**WHAT YOU SHOULD DO:** Retype exactly the lines from the one that contains "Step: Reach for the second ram" through the final line of the material below, and add nothing else.

**STORED DATA:**
↓↓↓

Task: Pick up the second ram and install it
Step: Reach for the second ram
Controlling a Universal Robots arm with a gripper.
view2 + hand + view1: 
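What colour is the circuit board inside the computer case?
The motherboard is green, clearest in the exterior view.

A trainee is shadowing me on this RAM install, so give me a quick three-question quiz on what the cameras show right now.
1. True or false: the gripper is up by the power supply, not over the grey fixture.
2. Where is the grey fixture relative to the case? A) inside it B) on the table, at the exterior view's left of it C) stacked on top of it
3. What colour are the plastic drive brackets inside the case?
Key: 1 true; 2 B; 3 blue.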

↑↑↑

**FINAL ANSWER:**
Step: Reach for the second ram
Controlling a Universal Robots arm with a gripper.
view2 + hand + view1: 
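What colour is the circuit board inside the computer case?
The motherboard is green, clearest in the exterior view.

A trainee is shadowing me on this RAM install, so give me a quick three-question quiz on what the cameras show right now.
1. True or false: the gripper is up by the power supply, not over the grey fixture.
2. Where is the grey fixture relative to the case? A) inside it B) on the table, at the exterior view's left of it C) stacked on top of it
3. What colour are the plastic drive brackets inside the case?
Key: 1 true; 2 B; 3 blue.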

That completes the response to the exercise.